Declassified US State Department cables document how Alfonso Portillo, the former president of Guatemala who recently pled guilty to money-laundering charges in New York, refused a plea deal following his arrest to chance his arm in the corrupt Guatemalan justice system.
Hours after Portillo’s arrest in January 2010, Stephen McFarland, then US Ambassador to Guatemala, met with Carlos Castresana, head of the International Commission Against Impunity in Guatemala (CICIG), to discuss the arrest of Portillo and the offers made to him to accelerate the judicial process, reported Plaza Publica.
A cable sent to the Department of State in Washington (pdf) says Portillo had been presented a choice: He could accept a reduced sentence in Guatemala for his embezzlement of state funds during his presidency, return the 3 million Euros discovered in his family’s European bank accounts, and be extradited to the US to face money-laundering charges. Or, he could remain in detention in Guatemala City’s dangerous Zone 18 Prison while he contested criminal charges and extradition.
According to Castresana, Portillo immediately rejected voluntary extradition to the US, saying he would make his case in Guatemala.
Four other declassified cables also clearly show how the US Embassy was intimately involved with the legal case against Portillo and the work of CICIG, reported Plaza Publica. One cable (pdf), however, said this had implications for Embassy security, as Portillo was accusing McFarland of conspiring against him as retribution for not having supported the Iraq war.

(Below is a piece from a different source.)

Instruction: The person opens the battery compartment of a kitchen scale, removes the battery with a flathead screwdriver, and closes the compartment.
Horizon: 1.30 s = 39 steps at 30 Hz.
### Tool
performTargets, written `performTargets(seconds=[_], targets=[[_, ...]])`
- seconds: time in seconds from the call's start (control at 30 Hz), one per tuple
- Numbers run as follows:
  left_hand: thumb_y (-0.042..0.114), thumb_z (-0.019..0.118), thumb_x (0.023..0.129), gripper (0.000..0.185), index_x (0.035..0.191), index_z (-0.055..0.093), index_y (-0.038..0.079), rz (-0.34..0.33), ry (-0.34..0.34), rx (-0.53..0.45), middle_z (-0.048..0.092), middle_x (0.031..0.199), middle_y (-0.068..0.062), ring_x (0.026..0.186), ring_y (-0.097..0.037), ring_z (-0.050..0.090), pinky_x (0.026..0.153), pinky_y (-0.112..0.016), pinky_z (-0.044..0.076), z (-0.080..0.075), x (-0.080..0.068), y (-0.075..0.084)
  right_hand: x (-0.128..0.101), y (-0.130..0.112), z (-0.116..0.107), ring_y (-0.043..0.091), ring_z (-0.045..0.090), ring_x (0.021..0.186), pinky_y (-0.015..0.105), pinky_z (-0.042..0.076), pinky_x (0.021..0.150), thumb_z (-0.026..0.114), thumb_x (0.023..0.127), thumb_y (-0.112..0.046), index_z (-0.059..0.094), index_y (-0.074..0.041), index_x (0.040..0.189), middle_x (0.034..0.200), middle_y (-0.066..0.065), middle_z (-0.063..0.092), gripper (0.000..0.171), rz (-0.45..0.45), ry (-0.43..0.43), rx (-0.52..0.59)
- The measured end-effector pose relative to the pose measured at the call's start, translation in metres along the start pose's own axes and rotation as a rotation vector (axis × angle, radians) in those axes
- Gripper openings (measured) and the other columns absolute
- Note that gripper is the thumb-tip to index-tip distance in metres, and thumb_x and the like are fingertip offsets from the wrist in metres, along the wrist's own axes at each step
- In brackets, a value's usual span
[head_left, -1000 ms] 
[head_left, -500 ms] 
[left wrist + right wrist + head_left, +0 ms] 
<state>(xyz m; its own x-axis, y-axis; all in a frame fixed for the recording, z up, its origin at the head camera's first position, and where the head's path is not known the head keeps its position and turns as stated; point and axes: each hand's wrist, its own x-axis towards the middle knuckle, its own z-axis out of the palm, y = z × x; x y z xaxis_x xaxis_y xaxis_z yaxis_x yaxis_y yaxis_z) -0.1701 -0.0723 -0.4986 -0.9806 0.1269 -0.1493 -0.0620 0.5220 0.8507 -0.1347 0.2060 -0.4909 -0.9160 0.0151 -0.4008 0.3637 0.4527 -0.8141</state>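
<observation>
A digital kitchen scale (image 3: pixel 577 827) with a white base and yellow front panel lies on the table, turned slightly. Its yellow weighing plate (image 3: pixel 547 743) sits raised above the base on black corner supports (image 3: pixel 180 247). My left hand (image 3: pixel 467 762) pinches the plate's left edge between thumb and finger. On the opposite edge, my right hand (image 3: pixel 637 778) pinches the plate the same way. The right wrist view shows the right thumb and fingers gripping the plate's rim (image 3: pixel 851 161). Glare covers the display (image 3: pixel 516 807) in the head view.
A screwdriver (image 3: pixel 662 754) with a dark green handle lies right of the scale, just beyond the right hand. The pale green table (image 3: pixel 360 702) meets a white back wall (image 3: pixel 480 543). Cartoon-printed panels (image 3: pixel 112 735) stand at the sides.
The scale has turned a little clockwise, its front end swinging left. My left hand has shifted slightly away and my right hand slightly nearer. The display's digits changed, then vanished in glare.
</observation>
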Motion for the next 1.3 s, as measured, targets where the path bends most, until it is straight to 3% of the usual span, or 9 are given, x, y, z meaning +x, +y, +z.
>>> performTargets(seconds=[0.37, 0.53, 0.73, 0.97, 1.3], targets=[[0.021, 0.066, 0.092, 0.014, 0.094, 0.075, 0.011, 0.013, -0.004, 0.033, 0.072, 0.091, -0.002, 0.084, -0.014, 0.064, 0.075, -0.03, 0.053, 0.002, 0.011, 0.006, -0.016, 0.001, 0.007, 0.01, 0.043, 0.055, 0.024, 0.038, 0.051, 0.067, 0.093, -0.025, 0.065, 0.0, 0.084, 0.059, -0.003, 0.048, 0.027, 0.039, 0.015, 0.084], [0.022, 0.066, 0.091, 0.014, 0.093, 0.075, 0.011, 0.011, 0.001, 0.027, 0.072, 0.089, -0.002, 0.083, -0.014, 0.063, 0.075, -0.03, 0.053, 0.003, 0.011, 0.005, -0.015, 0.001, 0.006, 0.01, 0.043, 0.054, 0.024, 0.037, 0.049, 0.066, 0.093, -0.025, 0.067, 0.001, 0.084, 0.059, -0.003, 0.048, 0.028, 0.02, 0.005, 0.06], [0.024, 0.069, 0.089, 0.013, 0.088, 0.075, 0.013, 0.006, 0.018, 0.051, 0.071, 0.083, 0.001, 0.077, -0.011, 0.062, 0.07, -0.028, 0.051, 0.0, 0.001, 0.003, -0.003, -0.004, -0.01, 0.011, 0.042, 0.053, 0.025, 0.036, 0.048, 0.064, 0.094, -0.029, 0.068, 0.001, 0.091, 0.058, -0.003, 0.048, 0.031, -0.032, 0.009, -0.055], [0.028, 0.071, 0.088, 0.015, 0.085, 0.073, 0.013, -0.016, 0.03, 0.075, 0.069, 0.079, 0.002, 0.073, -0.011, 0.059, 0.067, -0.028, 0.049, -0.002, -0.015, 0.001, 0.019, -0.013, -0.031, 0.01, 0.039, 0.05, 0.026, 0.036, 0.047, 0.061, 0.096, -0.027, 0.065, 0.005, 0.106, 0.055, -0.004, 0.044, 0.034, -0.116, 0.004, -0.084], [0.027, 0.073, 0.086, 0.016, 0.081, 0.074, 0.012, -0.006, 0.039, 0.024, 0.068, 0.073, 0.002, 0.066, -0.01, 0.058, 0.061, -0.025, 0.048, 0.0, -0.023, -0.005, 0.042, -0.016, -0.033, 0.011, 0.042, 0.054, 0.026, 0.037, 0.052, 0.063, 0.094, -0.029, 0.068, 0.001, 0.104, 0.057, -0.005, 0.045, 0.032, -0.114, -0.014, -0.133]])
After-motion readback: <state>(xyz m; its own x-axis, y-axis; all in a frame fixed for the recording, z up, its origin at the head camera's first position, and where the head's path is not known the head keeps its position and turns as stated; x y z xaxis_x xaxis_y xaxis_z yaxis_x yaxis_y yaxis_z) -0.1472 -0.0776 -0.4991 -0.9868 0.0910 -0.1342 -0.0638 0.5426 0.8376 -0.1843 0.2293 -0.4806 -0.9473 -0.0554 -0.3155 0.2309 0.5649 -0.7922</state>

Adding to these concerns, the cable refers to an incident in March 2010, when an anonymous caller claimed to have control over the three judges hearing the case of the US extradition request, and that he would kill their families if the case was not suspended. However, the judges verified their families were safe and the hearing continued.
Despite the strong evidence against him, Portillo was acquitted in May 2011 of stealing $15 million of state funds during his presidency. It would be another two years before he was finally extradited to the US, where he recently pleaded guilty to charges of accepting bribes and money laundering.
Portillo’s decision not to immediately accept a plea reflects the inefficiency and corruption in Guatemala’s justice system. Portillo opted to try his luck in Guatemala, and the decision proved the right one — he won his case.